To determine if the lack of productive NiV infection in non-brain derived EC is due to an intracellular replication block, or is rather due to a defective receptor interaction preventing virus entry, we analyzed the ability of the different cells to support NiV glycoprotein mediated fusion by an overlay fusion assay. NiV G and F proteins coexpressed on the cell surface mediate cell-to-cell fusion with contacting receptor-positive cells; this assay therefore allows testing of cell lines for functional receptor expression independent of NiV replication. HeLa cells which do not support NiV-mediated fusion were transfected with plasmids encoding for the NiV glycoproteins F and G [32]. At 22 h post transfection (p.t.), F/G-expressing HeLa cells were detached by trypsin/EDTA treatment, and 1 × 105 cells were overlayed on EC monolayers grown on coverslips. 22 h later, cell-to-cell fusion was visualized by Giemsa staining. Fig. 1C clearly demonstrates that syncytia formation is only supported by Vero cells (positive control), as well as by PBMEC and HBMEC, the two brain-derived EC. Neither aortic, myocard nor umbilical cord EC (PAEC, MyEnd, Ea.hy 926) fused with NiV glycoprotein expressing HeLa cells suggesting that deficient replication in these cells is due to the lack of functional NiV receptors.

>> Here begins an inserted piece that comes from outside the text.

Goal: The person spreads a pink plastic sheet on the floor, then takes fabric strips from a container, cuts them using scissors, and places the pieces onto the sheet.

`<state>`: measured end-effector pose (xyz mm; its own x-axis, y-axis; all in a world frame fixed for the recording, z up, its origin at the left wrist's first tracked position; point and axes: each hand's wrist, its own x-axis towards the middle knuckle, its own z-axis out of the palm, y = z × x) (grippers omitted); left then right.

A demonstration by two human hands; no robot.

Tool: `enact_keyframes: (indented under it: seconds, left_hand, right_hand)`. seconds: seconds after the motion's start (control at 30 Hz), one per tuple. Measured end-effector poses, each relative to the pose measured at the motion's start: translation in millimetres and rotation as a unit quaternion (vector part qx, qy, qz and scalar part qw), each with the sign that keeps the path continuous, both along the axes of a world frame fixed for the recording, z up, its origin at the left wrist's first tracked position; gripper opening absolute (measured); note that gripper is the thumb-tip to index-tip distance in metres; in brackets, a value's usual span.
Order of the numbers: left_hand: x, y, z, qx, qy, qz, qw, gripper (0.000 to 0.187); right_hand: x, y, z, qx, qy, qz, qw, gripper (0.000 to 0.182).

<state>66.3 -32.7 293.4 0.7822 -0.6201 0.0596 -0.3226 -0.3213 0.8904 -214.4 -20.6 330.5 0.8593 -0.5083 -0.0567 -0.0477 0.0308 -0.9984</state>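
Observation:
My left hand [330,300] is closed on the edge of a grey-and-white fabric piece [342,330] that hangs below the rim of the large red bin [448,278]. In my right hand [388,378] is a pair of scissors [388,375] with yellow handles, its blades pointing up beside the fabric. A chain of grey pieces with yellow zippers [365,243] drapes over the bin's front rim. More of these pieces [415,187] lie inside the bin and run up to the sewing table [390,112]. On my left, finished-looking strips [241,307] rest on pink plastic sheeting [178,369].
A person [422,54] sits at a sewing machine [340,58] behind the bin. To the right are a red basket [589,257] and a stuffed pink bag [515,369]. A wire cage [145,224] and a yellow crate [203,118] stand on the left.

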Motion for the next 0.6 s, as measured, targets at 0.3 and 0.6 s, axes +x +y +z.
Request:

To confirm that variations in receptor expression are responsible for the observed differences in EC infection, EB2 expression in the different cells was analyzed by surface immunostaining. For this, cells were fixed with 4% paraformaldehyde, incubated with a recombinant mouse EphB4/Fc, a soluble EB2 receptor fused to the Fc region of human IgG (R&D Systems) and rhodamine-coupled secondary antibodies [31]. As shown in Fig. 2A, EB2 staining was only found in Vero cells, HBMEC and PBMEC. To confirm the lack of EB2 expression in the cells non-permissive to NiV infection, RNA was isolated from 5 × 105 of each cell line using an RNeasy Mini kit (Qiagen). Subsequently, RT-PCR was performed using EB2-specific primers [33]. In agreement with the immunostaining, Fig. 2B clearly demonstrates that EB2 mRNA was only present in Vero cells and brain-derived EC.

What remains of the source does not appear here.